Verizon Wireless is moving quickly to upgrade customers to LTE and working with rural carriers to bring wireless to areas it doesn’t serve, Chief Technology Officer Tony Melone said Wednesday in a State of the Net keynote. Verizon expects to upgrade all its 2G and 3G wireless to LTE by 2013, he said. It plans this year to add 140 markets and in 18 months to cover half the U.S. population. In the past six months, the company has signed agreements with at least five rural carriers to build 4G networks using Verizon’s 700 MHz spectrum, Melone said. Verizon has “spent some time” with Chairman Jay Rockefeller of the Senate Commerce Committee and has plans to build out the Democrat’s home state of West Virginia, Melone said. The carrier has committed to spread its network to 10 cities in the state, including Charleston by April, he said. Internet Caucus Chairman Jerry Berman replied, “Charleston’s not rural America.” Also in the keynote, Melone applauded openness and collaboration, saying the days of closed wireless networks are over. “Times have changed. … In a 4G world, that guarded model needs to be turned inside out.”
Nullification of FCC net neutrality rules through the Congressional Review Act topped a list of communications and technology priorities for Republicans on the House Commerce Committee. Also listed in a staff memo Tuesday as “key issues” this year: Spectrum auction legislation, revamping the commission’s processes, broadband stimulus oversight and a Universal Service Fund overhaul. Colin Crowell, former aide to FCC Chairman Julius Genachowski, said on a panel Wednesday at the State of the Net Conference he doubts that the GOP’s planned resolution of disapproval concerning net neutrality will succeed.
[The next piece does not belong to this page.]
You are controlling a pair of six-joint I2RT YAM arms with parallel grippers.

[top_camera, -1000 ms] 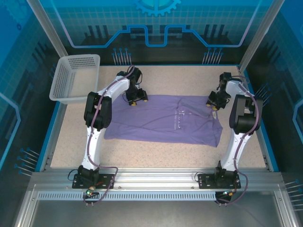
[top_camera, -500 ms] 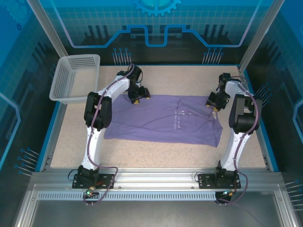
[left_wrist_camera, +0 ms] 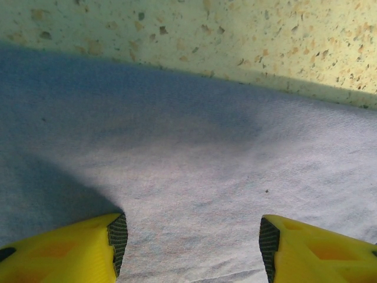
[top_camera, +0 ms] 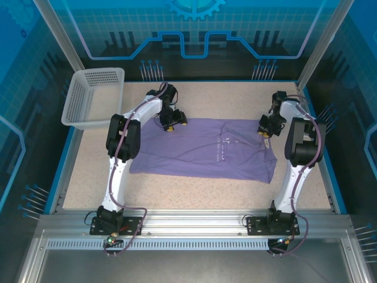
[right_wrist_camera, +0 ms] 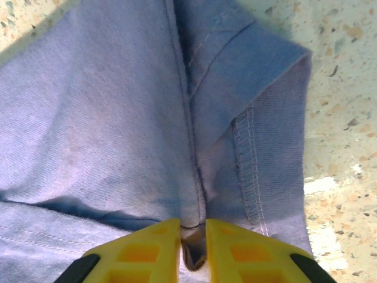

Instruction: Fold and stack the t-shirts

Congress is unlikely to take up a total rewrite of the Telecom Act until late this session at the earliest, telecom trade group executives said Tuesday on a Broadband Breakfast panel. USTelecom, CompTel and the National Telecommunications Cooperative Association will be busy early this year lobbying members on broadband issues, they said. But “the next two years are going to go by pretty fast,” and “there just won’t be enough time to address all the issues that we'd like to see addressed,” said Qwest spokesman Tom McMahon.
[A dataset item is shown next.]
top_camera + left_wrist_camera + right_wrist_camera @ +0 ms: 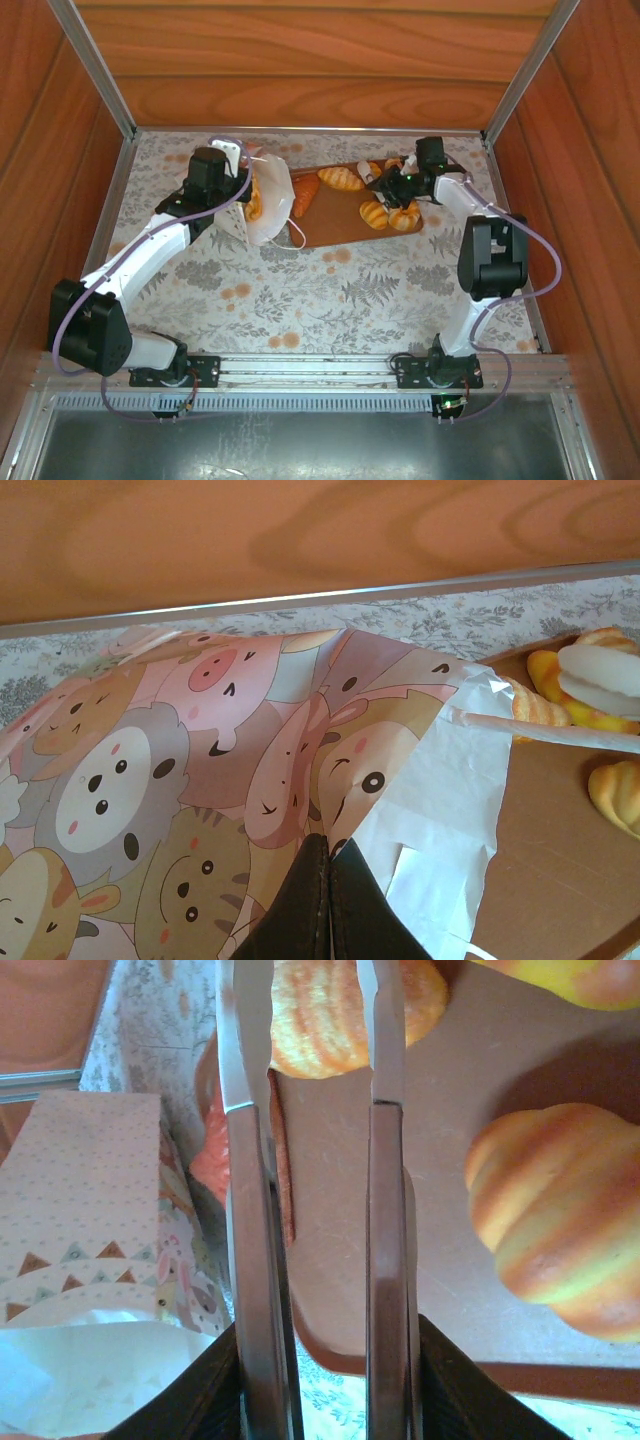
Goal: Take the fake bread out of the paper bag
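Top external view: a brown board [335, 222] lies on the flowered cloth [300, 290], carrying several pieces of fake bread [343, 178]; more seems to sit inside the paper bag [272, 205] beside it. The left gripper [328, 852] pinches the bag's edge. The right gripper [318, 1020] hovers over the board, its jaws slightly parted and empty.

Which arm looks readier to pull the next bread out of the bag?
Right. The right gripper is open and empty over the board; the left gripper is shut on the paper bag.
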`<state>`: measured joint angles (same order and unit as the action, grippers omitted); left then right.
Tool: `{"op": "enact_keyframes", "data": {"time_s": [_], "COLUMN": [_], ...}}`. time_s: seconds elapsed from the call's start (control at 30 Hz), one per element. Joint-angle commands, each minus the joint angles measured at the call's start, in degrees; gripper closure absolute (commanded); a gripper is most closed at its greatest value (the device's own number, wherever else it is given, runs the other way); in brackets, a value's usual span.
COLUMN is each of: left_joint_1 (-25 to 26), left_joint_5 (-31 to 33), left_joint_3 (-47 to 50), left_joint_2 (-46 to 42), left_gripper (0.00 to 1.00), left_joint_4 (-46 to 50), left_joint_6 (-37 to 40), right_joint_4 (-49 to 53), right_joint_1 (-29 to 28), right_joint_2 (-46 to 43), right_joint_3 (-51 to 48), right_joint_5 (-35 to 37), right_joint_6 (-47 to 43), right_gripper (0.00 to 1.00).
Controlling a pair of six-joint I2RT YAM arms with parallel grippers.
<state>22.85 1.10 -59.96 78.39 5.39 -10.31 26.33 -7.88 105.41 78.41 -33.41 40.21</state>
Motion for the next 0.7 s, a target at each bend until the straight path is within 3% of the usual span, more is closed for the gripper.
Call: {"op": "enact_keyframes", "data": {"time_s": [0.0, 0.3, 0.67], "left_joint_1": [0.0, 0.06, 0.14], "left_joint_5": [-0.88, -1.1, -1.54], "left_joint_3": [-0.36, -0.25, -0.33], "left_joint_2": [0.1, 0.09, 0.22], "left_gripper": [1.0, 1.0, 1.0], "left_joint_4": [-0.22, -0.44, -0.48], "left_joint_6": [-0.42, -0.54, -1.03], "right_joint_4": [1.74, -0.29, -3.65], "right_joint_1": [-0.38, -2.41, -6.49], "right_joint_2": [-2.27, -7.9, -11.21], "right_joint_3": [1.94, -3.38, -11.28], "right_joint_5": [-0.21, -1.65, -0.85], "right_joint_6": [-2.4, -1.47, 0.12], "right_gripper": [0.61, 0.68, 0.7]}}
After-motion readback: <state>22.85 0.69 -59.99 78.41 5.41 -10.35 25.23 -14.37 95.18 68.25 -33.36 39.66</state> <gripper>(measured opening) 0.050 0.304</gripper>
The House Republican who last year threatened the FCC with defunding if the agency tried to regulate the Internet said Friday he “strongly” opposes Chairman Julius Genachowski’s net neutrality order. House Appropriations Committee member John Culberson, R-Texas, said in an e-mail he opposes “the FCC using our tax dollars for this legal misadventure.” The FCC action “will create regulatory uncertainty, deter investment, stifle innovation, and kill jobs,” Culberson said. “I believe Investment analysts have said the move would put a damper on the economy, and there is no guarantee the FCC won’t impose more burdensome requirements in the future.”
Sen. Jay Rockefeller, D-W.Va., plans to reintroduce his public safety bill during the Senate’s first week back starting Jan. 24, a Democratic Senate aide said. A hearing date isn’t set, but it probably won’t be that week, the aide said. Senate Commerce Committee Chairman Rockefeller’s bill would reallocate the 700 MHz D-block to public safety and fund the network using proceeds from voluntary incentive auctions.
Two House Republicans think that two bills to scale back FCC authority over the Internet are better than one. Reps. Cliff Stearns, R-Fla., and Marsha Blackburn, R-Tenn., each introduced a bill last week opposing the FCC’s recent net neutrality order. A Blackburn spokesman said Wednesday that multiple bills may be necessary to get their point across to the FCC. Meanwhile, former Communications Subcommittee Chairman Rick Boucher, D-Va., said he doesn’t believe the GOP’s related Congressional Review Act effort is likely to succeed.